Numerical methods for linear least squares

Last updated December 26, 2020

Numerical methods for linear least squares entails the numerical analysis of linear least squares problems.

Introduction

A general approach to the least squares problem $\operatorname {\,min} \,{\big \|}\mathbf {y} -X{\boldsymbol {\beta }}{\big \|}^{2}$ can be described as follows. Suppose that we can find an n by m matrix S such that XS is an orthogonal projection onto the image of X. Then a solution to our minimization problem is given by

{\boldsymbol {\beta }}=S\mathbf {y}

simply because

X{\boldsymbol {\beta }}=X(S\mathbf {y} )=(XS)\mathbf {y}

is exactly a sought for orthogonal projection of $\mathbf {y}$ onto an image of X (see the picture below and note that as explained in the next section the image of X is just a subspace generated by column vectors of X). A few popular ways to find such a matrix S are described below.

Inverting the matrix of the normal equations

The algebraic solution of the normal equations with a full-rank matrix X^TX can be written as

{\hat {\boldsymbol {\beta }}}=(\mathbf {X} ^{\rm {T}}\mathbf {X} )^{-1}\mathbf {X} ^{\rm {T}}\mathbf {y} =\mathbf {X} ^{+}\mathbf {y}

where X⁺ is the Moore–Penrose pseudoinverse of X. Although this equation is correct and can work in many applications, it is not computationally efficient to invert the normal-equations matrix (the Gramian matrix). An exception occurs in numerical smoothing and differentiation where an analytical expression is required.

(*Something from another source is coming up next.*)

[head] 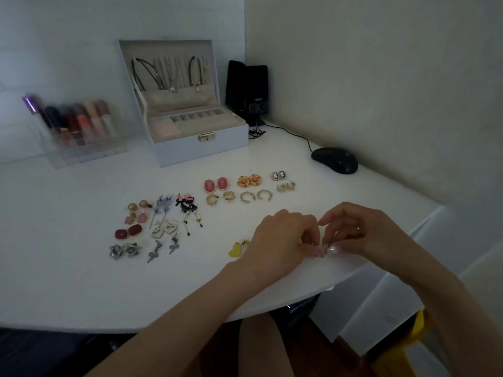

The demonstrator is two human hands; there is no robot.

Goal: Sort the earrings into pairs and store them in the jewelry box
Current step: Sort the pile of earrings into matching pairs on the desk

If the matrix X^TX is well-conditioned and positive definite, implying that it has full rank, the normal equations can be solved directly by using the Cholesky decomposition R^TR, where R is an upper triangular matrix, giving:

R^{\rm {T}}R{\hat {\boldsymbol {\beta }}}=X^{\rm {T}}\mathbf {y} .

The solution is obtained in two stages, a forward substitution step, solving for z:

R^{\rm {T}}\mathbf {z} =X^{\rm {T}}\mathbf {y} ,

followed by a backward substitution, solving for ${\hat {\boldsymbol {\beta }}}$ :

R{\hat {\boldsymbol {\beta }}}=\mathbf {z} .

Both substitutions are facilitated by the triangular nature of R.

Orthogonal decomposition methods

Orthogonal decomposition methods of solving the least squares problem are slower than the normal equations method but are more numerically stable because they avoid forming the product X^TX.

The residuals are written in matrix notation as

\mathbf {r} =\mathbf {y} -X{\hat {\boldsymbol {\beta }}}.

The matrix X is subjected to an orthogonal decomposition, e.g., the QR decomposition as follows.

X=Q{\begin{pmatrix}R\\0\end{pmatrix}}\

,

where Q is an m×m orthogonal matrix (Q^TQ=I) and R is an n×n upper triangular matrix with $r_{ii}>0$ .

The residual vector is left-multiplied by Q^T.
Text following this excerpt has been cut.